# Piedmont?



## Shaun69007 (Sep 2, 2009)

Heading down to Piedmont here in 2 weeks for a guy trip airBNB weekend. Will be launching out of the southern most ramp. Not looking for specific spots just some tips on what may be biting. We will be in a pontoon. We are staying right against some state land so maybe do some squirrel hunting as well. We did this last year but stayed closer to the marina. Grabbed a couple perch and a couple saugeye trolling cranks. What amazed me is all the nut trees and NO squirrels. Beautiful country to say the least


----------



## Lewis (Apr 5, 2004)

Saugeye should be hitting really good around the dam area in a couple weeks. Fish Vib-E's along deep gravel points and the old roadbed. Trolling cranks with leadcore line produces some fish too.


----------



## 9Left (Jun 23, 2012)

Yes... x2 on the area around the damn… Night crawlers on lead head jigs… Vibees... both work well....The MUskingum wildlife public area is some great public hunting for squirrels! The grays around that area, I think, are on the smaller side, so bring a 22 and not a shotgun… Unless you wanna be picking shot out of your meat all day

And no offense to any previous posters… But you absolutely don't need lead Core line on that lake… 8 or 10 pound mono works fabulous


----------



## DHower08 (Nov 20, 2015)

Fish shallow. Right on the bank shallow


----------



## Shaun69007 (Sep 2, 2009)

we will be staying on Indian Run Bay. is it worth doing some bank fishing for cats in that area. It looks like there are some docks down there that we will be overlooking


----------



## DHower08 (Nov 20, 2015)

Yes, the entire Indian run area is very productive for every species that swims in Piedmont as theirs multiple structure types, tons of underwater terrain and often times you can find small areas with some amount of current, even if very small due to the many springs that enter the lake in that area


----------



## Saugeyefisher (Jul 19, 2010)

9Left said:


> Yes... x2 on the area around the damn… Night crawlers on lead head jigs… Vibees... both work well....The MUskingum wildlife public area is some great public hunting for squirrels! The grays around that area, I think, are on the smaller side, so bring a 22 and not a shotgun… Unless you wanna be picking shot out of your meat all day
> 
> And no offense to any previous posters… But you absolutely don't need lead Core line on that lake… 8 or 10 pound mono works fabulous


Def not "needed" but a good tool to have on Piedmont in the fall,for sure!
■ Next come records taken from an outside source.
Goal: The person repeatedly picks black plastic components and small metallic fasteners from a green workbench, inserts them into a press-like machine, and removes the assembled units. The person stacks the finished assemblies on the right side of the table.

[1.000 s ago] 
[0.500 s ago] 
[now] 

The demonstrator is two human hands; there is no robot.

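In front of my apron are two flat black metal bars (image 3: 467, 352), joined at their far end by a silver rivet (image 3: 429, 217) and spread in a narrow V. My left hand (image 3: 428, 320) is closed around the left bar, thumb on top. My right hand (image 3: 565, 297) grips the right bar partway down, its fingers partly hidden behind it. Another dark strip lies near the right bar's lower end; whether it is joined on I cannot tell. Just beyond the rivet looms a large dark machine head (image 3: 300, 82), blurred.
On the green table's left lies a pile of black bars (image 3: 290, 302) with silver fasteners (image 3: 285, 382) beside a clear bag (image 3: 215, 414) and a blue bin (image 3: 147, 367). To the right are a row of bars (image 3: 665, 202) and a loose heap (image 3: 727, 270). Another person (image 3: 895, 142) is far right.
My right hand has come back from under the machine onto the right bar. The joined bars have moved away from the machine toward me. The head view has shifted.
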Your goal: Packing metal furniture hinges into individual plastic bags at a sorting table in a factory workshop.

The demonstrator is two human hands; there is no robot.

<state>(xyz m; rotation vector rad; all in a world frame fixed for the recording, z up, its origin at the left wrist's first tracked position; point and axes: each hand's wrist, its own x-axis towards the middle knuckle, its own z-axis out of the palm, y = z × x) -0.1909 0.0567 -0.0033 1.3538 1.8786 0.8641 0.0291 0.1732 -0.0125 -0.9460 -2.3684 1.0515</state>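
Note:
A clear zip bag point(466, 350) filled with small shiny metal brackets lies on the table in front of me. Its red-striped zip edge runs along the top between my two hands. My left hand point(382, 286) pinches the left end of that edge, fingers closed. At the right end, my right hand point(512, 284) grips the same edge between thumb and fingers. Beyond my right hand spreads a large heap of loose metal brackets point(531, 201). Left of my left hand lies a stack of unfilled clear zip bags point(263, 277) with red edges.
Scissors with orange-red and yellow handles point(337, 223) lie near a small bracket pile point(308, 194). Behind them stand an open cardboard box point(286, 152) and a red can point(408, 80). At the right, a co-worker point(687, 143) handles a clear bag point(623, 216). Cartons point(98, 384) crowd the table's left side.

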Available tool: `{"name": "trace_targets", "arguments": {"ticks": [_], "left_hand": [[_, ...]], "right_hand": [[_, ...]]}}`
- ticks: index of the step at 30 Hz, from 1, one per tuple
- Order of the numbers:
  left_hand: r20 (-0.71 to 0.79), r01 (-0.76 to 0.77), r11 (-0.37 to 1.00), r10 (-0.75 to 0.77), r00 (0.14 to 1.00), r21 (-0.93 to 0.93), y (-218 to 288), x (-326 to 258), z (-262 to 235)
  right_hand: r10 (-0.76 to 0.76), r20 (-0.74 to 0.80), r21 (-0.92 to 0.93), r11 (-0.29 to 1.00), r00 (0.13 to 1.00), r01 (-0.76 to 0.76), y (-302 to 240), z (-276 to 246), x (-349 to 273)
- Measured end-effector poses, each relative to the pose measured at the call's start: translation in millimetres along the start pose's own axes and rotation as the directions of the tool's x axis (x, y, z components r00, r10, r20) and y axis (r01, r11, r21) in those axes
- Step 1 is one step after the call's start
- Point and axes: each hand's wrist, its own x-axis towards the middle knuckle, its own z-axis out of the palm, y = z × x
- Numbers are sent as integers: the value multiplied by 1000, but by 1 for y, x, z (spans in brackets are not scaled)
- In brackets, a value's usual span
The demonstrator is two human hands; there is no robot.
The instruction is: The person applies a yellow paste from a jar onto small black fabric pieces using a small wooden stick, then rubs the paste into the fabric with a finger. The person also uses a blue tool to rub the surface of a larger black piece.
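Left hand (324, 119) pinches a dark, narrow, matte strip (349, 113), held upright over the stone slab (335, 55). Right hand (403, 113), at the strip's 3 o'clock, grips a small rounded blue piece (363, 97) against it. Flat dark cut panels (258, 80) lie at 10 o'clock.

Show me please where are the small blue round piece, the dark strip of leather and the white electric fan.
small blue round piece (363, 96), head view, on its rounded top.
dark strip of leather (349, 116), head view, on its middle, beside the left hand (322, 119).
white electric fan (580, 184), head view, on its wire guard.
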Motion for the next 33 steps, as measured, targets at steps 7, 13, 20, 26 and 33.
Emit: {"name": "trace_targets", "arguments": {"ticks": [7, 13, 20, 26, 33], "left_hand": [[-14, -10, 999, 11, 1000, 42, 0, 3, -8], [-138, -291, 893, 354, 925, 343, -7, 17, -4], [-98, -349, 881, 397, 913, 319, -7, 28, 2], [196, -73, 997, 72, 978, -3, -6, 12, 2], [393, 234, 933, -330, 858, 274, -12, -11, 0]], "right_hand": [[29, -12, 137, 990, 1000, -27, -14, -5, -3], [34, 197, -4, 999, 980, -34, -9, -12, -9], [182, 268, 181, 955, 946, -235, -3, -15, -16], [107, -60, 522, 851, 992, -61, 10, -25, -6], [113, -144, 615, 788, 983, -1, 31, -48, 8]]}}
It's always been a popular way to target deep fall saugeyes on Piedmont. And you prolly know by reading my posts. I don't fish deep water for eyes most of the times. But there has been days on piedmont I wished I had leadcore to pull #5 raps in deeper water along the structures previously mentioned. Jigged vibes an minnows all day for a couple shorts just to watch guys kill good sized fish targeting the same structure slow trolling leadcore. Finally later in the day realizing I had a couple mini dipsy divers an got some small stick baits down to the correct depth an pulled half the guys using shad style baits caught.


----------



## Saugeyefisher (Jul 19, 2010)

Shaun69007 said:


> we will be staying on Indian Run Bay. is it worth doing some bank fishing for cats in that area. It looks like there are some docks down there that we will be overlooking


I wouldn't over look throwing some stick baits or swims or maybe even some #5-#7 shad raps off those docks at night. Especially if there lit up and holding shad. But even if not,if there's a drop off near by and any bait at all there a chance of saugeye. And maybe even a bonus night time muskie. Definitely worth a shot.


----------



## Shaun69007 (Sep 2, 2009)

Looks like rain both Friday and cold front on Saturday. This happens every year we plan a guy trip.


----------



## DHower08 (Nov 20, 2015)

Sounds like perfect fall fishing weather to me


----------



## Shaun69007 (Sep 2, 2009)




----------



## Shaun69007 (Sep 2, 2009)




----------



## Shaun69007 (Sep 2, 2009)




----------